Lauréat de l'AnimJam 2026 à l'IFM Analakely, Tahiry David Animator fabrique des mondes entiers à partir d'un ordinateur, de nuits blanches et d'un sens aigu du chaos cartoon. Entre humour absurde et références pop malgaches, il impose peu à peu sa signature dans l'univers de l'animation.

Vous venez de remporter l'AnimJam 2026. Comment s'est passée cette victoire ?
Le thème était Beyond the Water et au début, je n'avais aucune idée. J'étais allongé sur mon lit quand j'ai pensé à ma vie de jeune père. Quand tu restes seul avec un bébé pour la première fois, tu paniques pour tout. Je me suis dit : voilà mon sujet. J'ai pris cette angoisse réelle et je l'ai poussée à l'extrême version cartoon — tout devenait exagéré, chaotique, absurde. Je pense que c'est cette sincérité qui a connecté avec le jury. Le plus fou : le concours durait huit jours, et moi je n'ai travaillé que sept.

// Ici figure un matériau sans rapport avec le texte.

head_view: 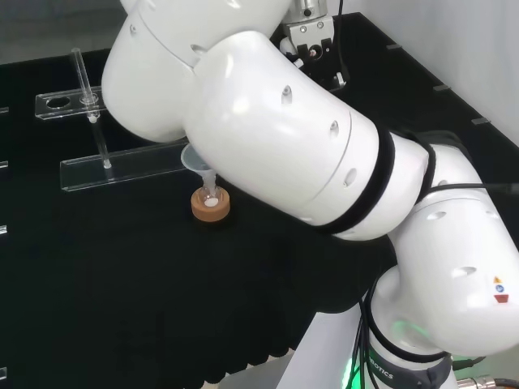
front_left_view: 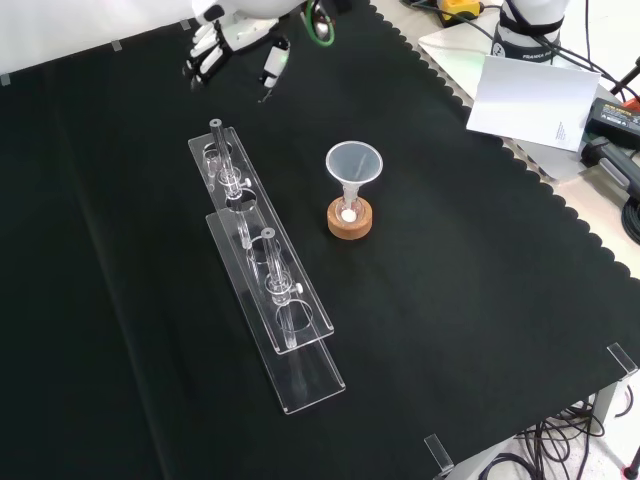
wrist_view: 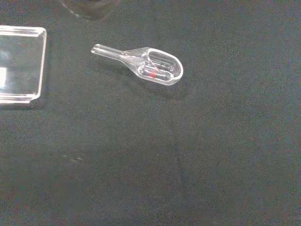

Comment êtes-vous devenu animateur 3D ?
Après le bac en 2008, je n'avais pas vraiment de direction. Mon père suivait une formation en 3D et un jour je l'ai accompagné. Je l'ai vu modéliser des objets sur écran et ça m'a choqué dans le bon sens du terme. J'aimais déjà dessiner, manipuler Photoshop, faire des montages — la 3D est devenue une fusion naturelle de tout ça. J'ai intégré une école de multimédia, et en 2011, un directeur de production de l'agence Tam Tam m'a repéré pendant un concours étudiant. Je travaillais déjà dans le milieu sans avoir vraiment cherché d'emploi.
Votre style visuel, c'est quoi exactement ?
J'aime les animations qui explosent visuellement — expressions exagérées, mouvements absurdes, cette énergie Tom & Jerry. Mes inspirations viennent des choses simples du quotidien et des buzz sur internet. Quand la vidéo de Dax du Barea parlant en anglais a tourné partout sur Facebook, j'ai immédiatement imaginé un personnage animé avec des dents énormes et une caméra collée au visage. Quand une Lamborghini violette buzzait, j'ai fait dépasser une vieille 4L en 3D complètement absurde. C'est devenu ma manière de raconter Madagascar : prendre des situations ordinaires et les transformer en spectacles décalés.
Qui est Boaikeli, votre personnage fétiche ?
C'était mon premier vrai terrain de jeu. Même quand je ne maîtrisais pas encore totalement l'animation, je continuais à le faire vivre. C'est aussi grâce à lui qu'on m'a remarqué. Avec le temps, les concours internationaux sont devenus une façon de mesurer mon niveau — AnimChallenge Europe remporté en 2022, Animation Panafricaine de Triggerfish Academy, WOT Award… À chaque fois qu'un Malgache arrive dans un top 3, ça me motive encore plus.
Les gens ne voient que l'humour dans votre travail ?
Les gens voient souvent le côté fun, mais trente secondes d'animation peuvent contenir une quinzaine de plans — des heures de rendu, de compositing, de corrections invisibles entre Blender, After Effects et Moho Pro. Je prépare un court-métrage, Dahalo, que j'aimerais envoyer dans des festivals et sur TV5 Monde Plus. Et surtout, je veux créer une école d'animation à Madagascar. Beaucoup apprennent seuls avec des tutoriels. Moi aussi, je suis passé par là. Aujourd'hui, j'aimerais transmettre quinze ans de bugs, de rendus et d'univers cartoon.